Maykel González Vivero

Mariela habló este mes para los españoles. En Cuba, donde muchos aguardan cada palabra suya como si fuera un oráculo, pocas veces trascienden sus declaraciones a la prensa. El tema no figura en la agenda de nuestros medios. ¿Hay algo que los españoles deban conocer antes que los cubanos?

De lo que Mariela dijo en España se infiere que hay un debate en nuestro país sobre la posibilidad de aprobar una unión civil. Si lo hay, debe estar efectuándose a puertas cerradas en algún sitio que ignoro. La mayoría de la gente desconoce qué es la unión civil y qué la diferencia del matrimonio. Me preocupa que una cuestión tan importante sea discutida sin la participación de los interesados. Este país se ha ejercitado a menudo en toda clase de debates. Recientes discusiones públicas confirman nuestra experiencia en el intercambio, la sugerencia y la reescritura.

La legitimación jurídica de las relaciones homosexuales quizás parezca un recurso trasnochado cuando el matrimonio convencional está en crisis, pero se trata de un desagravio, un gesto de justicia histórica. También puede aplicarse aquí la lógica del llamado pecado de omisión: omitir un derecho, pasarlo por alto, fingir que no hay tal, equivale a formar bando con la injusticia.

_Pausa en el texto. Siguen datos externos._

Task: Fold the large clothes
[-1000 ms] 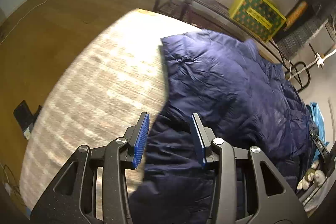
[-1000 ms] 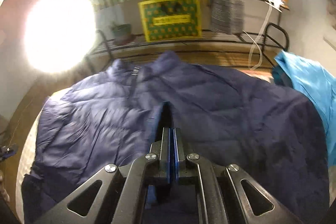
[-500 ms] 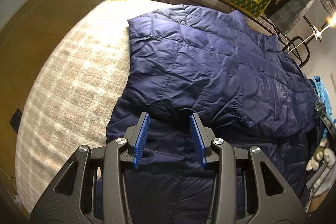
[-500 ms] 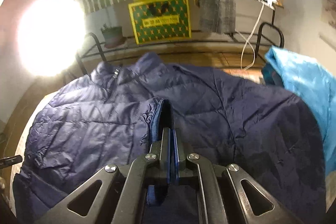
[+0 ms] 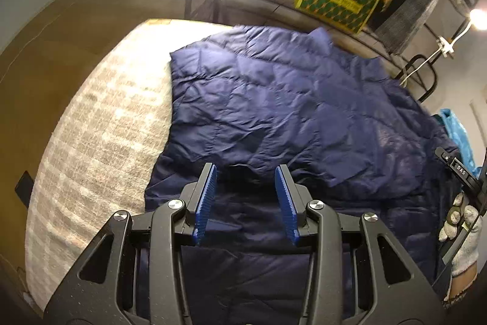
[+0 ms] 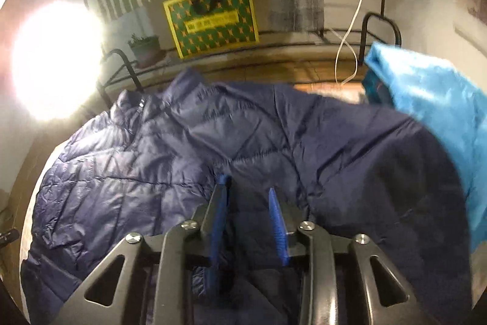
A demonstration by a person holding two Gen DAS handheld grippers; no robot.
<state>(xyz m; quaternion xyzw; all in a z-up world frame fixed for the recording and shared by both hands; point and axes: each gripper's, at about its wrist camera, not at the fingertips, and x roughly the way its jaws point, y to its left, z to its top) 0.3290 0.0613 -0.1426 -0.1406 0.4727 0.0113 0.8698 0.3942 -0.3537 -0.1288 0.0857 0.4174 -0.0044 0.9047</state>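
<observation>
A: Across the right half of the bed lies the navy down jacket, its upper layer folded over the lower one, the folded edge running just ahead of the left gripper

B: And that gripper?

A: Its blue pads are spread apart with nothing between them, hovering over the darker lower layer near the bed's near edge

B: What about the other one?

A: The right gripper is released too, pads parted above the jacket's middle; the picture is a bit blurred, so I can't tell if the left pad brushes the fabric

B: Anything beside the jacket?

A: A bright blue garment overlaps its right side at the bed's right edge. Beyond the far edge stands a yellow-green box on a rack, with a strong lamp to its left
</observation>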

Otra cosa: siempre me ha sorprendido que Mariela sea partidaria de la unión civil en lugar del matrimonio en igualdad de condiciones. En estas declaraciones invoca a la iglesia católica y menciona cuestiones en las que podemos ceder. No entiendo. ¿Acaso el catolicismo no es mucho más influyente en Argentina que en Cuba? Los argentinos tienen matrimonio igualitario, ¿por qué nosotros, los más laicos de América Latina, debemos complacer en este punto a la Iglesia? Parece una incoherencia de Mariela. ¿Cómo negociar con una institución que hasta desaprueba el uso del condón? ¿Por qué ceder? ¿Ante quién? ¿Cuáles derecho han cedido los cubanos cuando importa hacer justicia? A estas alturas ya se lucha en los países que poseen uniones civiles para trascender este concepto. La unión civil, que parece una victoria, va siendo considerada discriminación. Por leve y sutil que parezca la distinción, cualquier discriminación es inaceptable.

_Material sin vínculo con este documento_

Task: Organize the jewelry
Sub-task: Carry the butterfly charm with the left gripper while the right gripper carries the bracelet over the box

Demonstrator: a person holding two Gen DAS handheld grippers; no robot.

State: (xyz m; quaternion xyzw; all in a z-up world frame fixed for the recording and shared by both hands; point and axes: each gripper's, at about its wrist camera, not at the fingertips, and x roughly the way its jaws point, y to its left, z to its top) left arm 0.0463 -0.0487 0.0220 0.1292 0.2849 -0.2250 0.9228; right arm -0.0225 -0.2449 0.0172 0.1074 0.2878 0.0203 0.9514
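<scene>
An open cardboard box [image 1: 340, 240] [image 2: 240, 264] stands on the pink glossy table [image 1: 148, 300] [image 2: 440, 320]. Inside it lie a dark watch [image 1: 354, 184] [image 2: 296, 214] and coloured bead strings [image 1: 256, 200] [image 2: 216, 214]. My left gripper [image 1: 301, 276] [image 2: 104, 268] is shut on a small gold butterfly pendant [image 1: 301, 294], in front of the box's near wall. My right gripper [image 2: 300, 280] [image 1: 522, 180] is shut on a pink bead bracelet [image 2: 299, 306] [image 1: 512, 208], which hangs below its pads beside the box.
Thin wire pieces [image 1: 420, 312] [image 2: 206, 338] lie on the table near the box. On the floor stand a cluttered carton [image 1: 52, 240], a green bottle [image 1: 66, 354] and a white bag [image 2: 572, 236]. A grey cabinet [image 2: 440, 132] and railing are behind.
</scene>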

Los medios internacionales han otorgado alguna promoción a la próxima boda de la cubana Wendy Iriepa, transexual. Wendy no podría casarse de haber permanecido en su condición original. La Iglesia, aunque Wendy fuese mujer y católica, tampoco procedería jamás a efectuar el matrimonio eclesiástico. Supongo que los dignatarios católicos pueden reservarse su propia versión de matrimonio, pero no tienen que influir sobre un acto civil ni Mariela debe consentirles ninguna ascendencia.

Y cuando hablo de consentimiento acaso alguien crea que delego en Mariela toda la conducción del debate. Por supuesto que no. Reconozco la influencia favorable que ha ejercido al frente del CENESEX y la paciencia con los oponentes de su proyecto. La tribuna que ocupa, de cualquier modo, está vacía sin nosotros.